- A
Physical security of the data center
Why wrong: Physical security is always AWS's responsibility — customers have no physical access to AWS data centers.
- B
Patching the underlying hypervisor
Why wrong: Hypervisor patching is AWS's responsibility for all compute services — customers never have access to or responsibility for the virtualization layer.
- C
Customer data and its classification
Customer data ownership and responsibility never transfers to AWS — the customer always decides what data to store, how to classify it, who can access it, and whether to encrypt it.
- D
Network infrastructure management
Why wrong: Physical network infrastructure is AWS's responsibility — customers manage virtual network configuration (VPCs, subnets, security groups) but not the underlying physical network.
Quick Answer
The answer is customer data and its classification. This is correct because under the AWS Shared Responsibility Model, AWS secures the cloud infrastructure, while the customer secures everything they put into it—meaning you always retain full ownership and control over your data, including how it is classified, encrypted, stored, and accessed. AWS never touches or assumes responsibility for the content or classification of your data, as that is entirely your domain. On the AWS Certified Cloud Practitioner CLF-C02 exam, this concept tests your understanding of the model’s fundamental boundary: no matter which service you use, data governance remains your job. A common trap is confusing data encryption (which AWS may help enable) with data classification (which only you can decide). For a quick memory tip, remember: “You own your data, AWS owns the hardware.”

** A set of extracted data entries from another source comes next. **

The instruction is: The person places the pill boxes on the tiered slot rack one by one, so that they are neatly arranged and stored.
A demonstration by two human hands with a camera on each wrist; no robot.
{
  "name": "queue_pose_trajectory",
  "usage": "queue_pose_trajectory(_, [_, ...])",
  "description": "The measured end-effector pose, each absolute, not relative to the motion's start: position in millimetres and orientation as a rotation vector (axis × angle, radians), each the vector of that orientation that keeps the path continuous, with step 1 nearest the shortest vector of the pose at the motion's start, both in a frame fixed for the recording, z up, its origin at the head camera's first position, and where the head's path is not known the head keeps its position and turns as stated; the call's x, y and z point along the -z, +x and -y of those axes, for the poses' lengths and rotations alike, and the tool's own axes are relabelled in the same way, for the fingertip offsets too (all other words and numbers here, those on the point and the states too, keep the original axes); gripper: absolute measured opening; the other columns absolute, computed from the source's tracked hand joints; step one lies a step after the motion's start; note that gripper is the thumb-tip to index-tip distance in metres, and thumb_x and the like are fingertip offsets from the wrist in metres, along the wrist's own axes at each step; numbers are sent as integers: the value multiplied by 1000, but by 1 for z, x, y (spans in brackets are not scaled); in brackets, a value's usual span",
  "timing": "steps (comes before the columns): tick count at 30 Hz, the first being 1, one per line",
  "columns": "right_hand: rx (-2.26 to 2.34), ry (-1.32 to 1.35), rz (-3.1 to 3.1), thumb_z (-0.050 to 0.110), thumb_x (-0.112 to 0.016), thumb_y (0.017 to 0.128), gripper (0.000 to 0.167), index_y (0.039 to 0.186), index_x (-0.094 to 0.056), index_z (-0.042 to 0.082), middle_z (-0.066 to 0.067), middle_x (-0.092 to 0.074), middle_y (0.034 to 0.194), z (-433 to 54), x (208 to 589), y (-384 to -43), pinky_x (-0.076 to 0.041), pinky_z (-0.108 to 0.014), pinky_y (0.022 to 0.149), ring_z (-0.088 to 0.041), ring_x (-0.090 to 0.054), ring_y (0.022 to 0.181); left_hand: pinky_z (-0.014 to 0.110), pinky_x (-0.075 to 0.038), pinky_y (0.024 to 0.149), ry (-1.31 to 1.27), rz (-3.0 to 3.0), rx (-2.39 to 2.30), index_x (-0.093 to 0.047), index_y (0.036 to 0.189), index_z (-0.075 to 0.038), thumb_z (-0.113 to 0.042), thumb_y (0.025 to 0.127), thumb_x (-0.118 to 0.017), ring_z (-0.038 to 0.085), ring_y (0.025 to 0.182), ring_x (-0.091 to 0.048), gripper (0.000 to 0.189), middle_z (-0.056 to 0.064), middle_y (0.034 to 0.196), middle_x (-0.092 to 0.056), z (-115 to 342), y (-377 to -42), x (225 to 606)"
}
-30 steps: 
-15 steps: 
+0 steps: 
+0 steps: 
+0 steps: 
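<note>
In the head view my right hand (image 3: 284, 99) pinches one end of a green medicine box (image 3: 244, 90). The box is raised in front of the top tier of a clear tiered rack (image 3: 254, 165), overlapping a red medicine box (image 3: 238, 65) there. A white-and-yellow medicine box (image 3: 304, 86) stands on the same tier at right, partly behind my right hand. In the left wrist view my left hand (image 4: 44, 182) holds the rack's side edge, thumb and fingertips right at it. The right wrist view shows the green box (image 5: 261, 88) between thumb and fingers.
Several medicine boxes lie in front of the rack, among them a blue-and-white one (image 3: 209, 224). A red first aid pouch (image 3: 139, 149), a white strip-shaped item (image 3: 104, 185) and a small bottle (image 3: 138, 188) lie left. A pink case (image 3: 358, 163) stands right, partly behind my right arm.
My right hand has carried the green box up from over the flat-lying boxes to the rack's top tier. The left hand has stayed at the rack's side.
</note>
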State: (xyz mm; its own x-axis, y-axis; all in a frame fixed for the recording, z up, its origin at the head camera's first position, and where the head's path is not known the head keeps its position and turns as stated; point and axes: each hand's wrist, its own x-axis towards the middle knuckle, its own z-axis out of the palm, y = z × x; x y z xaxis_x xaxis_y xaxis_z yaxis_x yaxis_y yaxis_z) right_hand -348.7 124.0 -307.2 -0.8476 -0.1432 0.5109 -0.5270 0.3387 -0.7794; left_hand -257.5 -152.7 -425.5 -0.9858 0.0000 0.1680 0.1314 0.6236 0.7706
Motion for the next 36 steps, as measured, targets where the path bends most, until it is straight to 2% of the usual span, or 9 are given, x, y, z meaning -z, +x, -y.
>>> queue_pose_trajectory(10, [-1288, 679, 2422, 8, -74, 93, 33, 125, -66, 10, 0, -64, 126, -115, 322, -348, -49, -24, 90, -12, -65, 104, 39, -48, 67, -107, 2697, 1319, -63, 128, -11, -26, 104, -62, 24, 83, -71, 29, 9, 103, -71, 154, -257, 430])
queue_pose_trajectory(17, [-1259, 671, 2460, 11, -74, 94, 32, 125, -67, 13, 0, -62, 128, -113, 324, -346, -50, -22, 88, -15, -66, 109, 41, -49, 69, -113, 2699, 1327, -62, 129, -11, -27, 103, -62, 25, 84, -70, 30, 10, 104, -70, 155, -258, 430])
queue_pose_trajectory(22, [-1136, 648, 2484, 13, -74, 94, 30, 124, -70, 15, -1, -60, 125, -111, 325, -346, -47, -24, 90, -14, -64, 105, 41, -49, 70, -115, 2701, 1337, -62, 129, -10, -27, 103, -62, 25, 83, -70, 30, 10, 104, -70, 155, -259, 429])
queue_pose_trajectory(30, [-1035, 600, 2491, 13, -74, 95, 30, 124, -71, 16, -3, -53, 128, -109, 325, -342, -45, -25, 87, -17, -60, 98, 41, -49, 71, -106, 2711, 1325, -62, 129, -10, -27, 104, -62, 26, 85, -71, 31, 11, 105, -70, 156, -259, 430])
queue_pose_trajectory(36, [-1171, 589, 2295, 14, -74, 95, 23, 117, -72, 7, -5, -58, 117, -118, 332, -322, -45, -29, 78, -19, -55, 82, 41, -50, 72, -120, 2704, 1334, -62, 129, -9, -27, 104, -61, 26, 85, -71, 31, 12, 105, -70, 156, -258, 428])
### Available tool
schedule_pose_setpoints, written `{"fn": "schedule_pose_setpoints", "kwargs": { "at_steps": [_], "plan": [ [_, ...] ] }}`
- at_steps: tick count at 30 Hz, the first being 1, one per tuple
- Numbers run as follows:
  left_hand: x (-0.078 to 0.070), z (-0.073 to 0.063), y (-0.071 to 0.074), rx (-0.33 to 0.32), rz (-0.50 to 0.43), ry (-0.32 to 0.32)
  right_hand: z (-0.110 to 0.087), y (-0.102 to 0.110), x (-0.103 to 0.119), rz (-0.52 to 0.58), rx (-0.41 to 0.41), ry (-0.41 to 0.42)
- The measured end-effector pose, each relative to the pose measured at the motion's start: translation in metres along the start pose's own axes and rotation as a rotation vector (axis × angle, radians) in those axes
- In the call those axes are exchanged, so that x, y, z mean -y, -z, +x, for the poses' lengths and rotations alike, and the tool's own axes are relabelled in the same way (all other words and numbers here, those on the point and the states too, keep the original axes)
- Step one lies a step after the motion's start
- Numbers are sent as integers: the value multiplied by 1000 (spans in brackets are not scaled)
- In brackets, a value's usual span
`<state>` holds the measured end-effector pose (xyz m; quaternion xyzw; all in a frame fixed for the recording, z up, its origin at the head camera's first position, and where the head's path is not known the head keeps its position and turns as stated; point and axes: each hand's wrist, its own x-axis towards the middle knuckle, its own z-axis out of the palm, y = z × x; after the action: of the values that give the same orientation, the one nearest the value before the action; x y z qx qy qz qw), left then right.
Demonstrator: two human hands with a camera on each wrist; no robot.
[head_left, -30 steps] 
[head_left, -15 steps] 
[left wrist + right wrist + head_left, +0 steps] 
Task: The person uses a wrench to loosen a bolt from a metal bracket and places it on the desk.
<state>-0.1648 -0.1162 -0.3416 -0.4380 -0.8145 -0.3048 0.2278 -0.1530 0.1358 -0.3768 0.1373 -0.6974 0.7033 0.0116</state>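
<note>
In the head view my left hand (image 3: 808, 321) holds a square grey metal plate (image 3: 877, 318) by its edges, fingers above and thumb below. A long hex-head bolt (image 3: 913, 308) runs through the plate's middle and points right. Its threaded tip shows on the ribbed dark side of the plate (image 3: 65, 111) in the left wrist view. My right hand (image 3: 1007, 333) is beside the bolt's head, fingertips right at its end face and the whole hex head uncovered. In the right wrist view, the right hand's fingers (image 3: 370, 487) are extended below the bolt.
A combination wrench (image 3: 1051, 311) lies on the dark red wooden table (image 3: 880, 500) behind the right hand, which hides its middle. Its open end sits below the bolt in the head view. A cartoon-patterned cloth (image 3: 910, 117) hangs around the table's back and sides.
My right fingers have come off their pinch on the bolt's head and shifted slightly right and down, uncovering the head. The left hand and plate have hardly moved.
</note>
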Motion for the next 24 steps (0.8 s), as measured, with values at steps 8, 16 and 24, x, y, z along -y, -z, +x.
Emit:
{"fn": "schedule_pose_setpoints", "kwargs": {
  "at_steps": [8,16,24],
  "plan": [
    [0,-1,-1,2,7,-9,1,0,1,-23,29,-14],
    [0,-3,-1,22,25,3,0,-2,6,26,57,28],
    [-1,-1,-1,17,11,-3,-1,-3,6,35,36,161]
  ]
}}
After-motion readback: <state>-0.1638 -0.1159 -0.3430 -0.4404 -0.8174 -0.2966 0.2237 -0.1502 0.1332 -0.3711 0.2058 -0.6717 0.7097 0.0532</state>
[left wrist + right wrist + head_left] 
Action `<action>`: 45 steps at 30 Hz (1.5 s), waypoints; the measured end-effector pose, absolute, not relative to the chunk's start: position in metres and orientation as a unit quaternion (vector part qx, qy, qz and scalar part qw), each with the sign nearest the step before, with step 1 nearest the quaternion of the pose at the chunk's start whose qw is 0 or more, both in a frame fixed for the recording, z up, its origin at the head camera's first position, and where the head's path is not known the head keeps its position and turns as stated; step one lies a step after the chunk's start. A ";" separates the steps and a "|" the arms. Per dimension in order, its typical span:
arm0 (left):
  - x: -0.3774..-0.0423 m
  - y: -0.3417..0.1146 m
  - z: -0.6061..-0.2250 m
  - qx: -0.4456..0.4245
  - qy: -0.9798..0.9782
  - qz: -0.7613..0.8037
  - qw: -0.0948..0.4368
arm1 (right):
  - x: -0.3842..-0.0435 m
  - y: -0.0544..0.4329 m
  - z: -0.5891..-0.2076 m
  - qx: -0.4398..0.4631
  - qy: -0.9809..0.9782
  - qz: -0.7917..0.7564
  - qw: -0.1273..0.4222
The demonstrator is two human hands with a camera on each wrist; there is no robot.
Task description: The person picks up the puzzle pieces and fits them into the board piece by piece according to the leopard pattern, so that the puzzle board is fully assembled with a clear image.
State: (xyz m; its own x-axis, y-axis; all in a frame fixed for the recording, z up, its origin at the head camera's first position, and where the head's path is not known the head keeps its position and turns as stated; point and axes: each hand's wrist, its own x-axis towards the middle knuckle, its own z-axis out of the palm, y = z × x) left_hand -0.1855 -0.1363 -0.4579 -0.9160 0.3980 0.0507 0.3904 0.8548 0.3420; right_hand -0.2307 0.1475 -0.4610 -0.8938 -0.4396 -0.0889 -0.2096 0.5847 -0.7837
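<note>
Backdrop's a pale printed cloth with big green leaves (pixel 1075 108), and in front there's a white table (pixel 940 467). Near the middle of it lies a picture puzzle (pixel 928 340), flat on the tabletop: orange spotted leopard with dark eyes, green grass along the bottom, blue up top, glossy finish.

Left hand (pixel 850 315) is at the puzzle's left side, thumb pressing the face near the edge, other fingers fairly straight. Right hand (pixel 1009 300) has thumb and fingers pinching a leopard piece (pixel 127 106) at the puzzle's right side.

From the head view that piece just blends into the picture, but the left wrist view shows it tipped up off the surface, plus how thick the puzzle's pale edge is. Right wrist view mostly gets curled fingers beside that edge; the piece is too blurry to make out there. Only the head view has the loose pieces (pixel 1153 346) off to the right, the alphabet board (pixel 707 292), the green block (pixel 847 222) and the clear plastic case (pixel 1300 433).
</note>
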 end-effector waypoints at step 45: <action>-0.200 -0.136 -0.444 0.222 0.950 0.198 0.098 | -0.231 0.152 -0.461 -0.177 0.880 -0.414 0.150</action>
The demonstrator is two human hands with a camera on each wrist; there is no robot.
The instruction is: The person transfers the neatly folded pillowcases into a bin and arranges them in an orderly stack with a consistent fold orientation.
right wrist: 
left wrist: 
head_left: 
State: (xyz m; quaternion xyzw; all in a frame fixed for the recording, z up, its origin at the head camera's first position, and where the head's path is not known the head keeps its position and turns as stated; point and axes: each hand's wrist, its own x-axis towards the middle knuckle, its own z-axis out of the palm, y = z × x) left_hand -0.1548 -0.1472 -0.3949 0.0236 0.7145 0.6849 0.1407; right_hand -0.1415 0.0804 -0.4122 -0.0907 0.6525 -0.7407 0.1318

CLF-C02 Security and Compliance Practice Question
This CLF-C02 practice question tests your understanding of security and compliance. This is a configuration task: choose the command set that satisfies every stated requirement. Small differences — like 'secret' vs 'password' or 'transport input ssh' vs 'all' — change whether the answer is correct. After answering, compare your reasoning against the explanation and wrong-answer breakdown below. Once you have made your selection, read the full explanation to reinforce the concept and understand why each distractor is designed to mislead on exam day.
According to the AWS Shared Responsibility Model, for which of the following is the customer ALWAYS responsible, regardless of the AWS service used?
Clue words in this question
Noticing these words before you look at the options changes how you read each choice.
Clue:
"always"Why it matters: Absolute qualifier. An answer using 'always' is only correct if there are genuinely no exceptions — absolute statements are often wrong in networking.
Answer choices
Why each option matters
Answer the question above first, then reveal the full breakdown to understand why each option is right or wrong.
Correct answer & explanation
Customer data and its classification
Under the AWS Shared Responsibility Model, the customer is always responsible for customer data and its classification, regardless of the service used. This includes deciding what data to store, how it is encrypted, and how access controls are configured. AWS never assumes responsibility for the content or classification of customer data, as this is entirely under the customer's control.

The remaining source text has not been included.